## What needs to be done
Go through the material and pull out every line with the string "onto" in it.

## Material provided
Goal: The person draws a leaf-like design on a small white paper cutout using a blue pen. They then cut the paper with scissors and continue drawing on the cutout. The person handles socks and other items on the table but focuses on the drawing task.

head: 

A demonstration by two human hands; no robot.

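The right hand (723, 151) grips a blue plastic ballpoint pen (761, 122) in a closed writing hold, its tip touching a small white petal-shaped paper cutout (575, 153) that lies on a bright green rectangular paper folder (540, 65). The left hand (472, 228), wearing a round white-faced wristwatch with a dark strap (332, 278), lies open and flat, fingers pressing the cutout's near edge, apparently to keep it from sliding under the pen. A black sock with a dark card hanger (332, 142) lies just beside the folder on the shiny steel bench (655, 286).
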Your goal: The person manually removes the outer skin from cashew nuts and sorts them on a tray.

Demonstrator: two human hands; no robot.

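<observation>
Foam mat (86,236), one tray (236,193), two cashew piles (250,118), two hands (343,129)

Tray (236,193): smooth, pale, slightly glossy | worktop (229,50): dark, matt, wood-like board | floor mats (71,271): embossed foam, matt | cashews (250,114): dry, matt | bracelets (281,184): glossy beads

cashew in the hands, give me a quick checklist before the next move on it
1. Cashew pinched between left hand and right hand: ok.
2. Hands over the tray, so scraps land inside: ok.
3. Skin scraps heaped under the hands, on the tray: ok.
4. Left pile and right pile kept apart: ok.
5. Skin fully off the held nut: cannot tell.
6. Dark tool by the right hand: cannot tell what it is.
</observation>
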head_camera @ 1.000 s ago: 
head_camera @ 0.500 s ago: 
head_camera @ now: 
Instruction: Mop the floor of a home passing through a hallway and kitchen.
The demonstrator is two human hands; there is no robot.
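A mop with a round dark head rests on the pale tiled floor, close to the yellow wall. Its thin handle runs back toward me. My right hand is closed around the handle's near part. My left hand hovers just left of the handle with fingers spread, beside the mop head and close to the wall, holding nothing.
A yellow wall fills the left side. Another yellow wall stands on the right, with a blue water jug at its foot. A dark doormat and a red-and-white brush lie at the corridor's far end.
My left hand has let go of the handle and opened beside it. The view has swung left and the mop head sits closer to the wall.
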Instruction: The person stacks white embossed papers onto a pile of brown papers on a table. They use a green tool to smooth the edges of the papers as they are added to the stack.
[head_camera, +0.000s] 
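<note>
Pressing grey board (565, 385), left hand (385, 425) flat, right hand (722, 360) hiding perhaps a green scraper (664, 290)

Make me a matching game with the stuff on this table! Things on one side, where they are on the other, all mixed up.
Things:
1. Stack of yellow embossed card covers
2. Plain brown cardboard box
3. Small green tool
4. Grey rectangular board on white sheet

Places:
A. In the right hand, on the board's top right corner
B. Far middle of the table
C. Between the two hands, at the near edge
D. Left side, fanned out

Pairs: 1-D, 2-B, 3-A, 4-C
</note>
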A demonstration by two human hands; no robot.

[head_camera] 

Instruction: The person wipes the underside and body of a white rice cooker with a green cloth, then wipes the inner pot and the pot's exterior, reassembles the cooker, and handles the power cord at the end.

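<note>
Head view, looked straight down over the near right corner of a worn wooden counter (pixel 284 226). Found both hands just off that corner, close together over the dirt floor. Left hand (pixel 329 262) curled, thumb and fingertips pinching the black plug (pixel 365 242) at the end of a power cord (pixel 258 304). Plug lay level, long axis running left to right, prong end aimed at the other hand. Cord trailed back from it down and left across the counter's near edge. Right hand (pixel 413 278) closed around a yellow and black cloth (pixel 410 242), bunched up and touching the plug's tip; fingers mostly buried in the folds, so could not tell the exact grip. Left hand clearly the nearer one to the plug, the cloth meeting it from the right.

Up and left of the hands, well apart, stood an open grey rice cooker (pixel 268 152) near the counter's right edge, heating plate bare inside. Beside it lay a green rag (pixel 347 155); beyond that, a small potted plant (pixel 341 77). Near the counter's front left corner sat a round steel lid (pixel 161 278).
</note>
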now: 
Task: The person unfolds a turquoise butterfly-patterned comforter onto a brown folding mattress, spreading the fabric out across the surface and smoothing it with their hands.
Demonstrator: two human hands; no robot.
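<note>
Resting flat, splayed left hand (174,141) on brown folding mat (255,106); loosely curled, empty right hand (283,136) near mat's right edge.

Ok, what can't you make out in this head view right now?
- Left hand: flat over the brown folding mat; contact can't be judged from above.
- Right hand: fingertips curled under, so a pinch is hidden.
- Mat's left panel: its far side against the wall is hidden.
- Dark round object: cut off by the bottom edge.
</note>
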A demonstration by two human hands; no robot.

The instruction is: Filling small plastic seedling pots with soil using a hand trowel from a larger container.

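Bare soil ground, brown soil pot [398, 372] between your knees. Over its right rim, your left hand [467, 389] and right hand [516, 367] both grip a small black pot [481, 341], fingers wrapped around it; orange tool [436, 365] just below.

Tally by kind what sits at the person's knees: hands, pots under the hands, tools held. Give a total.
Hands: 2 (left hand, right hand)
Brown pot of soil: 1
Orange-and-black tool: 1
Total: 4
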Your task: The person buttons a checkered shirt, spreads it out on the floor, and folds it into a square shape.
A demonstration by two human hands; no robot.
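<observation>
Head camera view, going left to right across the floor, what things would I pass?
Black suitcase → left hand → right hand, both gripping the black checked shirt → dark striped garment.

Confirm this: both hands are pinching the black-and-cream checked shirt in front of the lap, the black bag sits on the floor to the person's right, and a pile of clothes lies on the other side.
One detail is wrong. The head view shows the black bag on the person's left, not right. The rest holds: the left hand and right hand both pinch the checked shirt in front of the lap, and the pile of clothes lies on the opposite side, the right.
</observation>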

## Written answer
Instruction: The person stacks white embossed papers onto a pile of brown papers on a table. They use a green tool to smooth the edges of the papers as they are added to the stack.
Task: The person unfolds a turquoise butterfly-patterned comforter onto a brown folding mattress, spreading the fabric out across the surface and smoothing it with their hands.

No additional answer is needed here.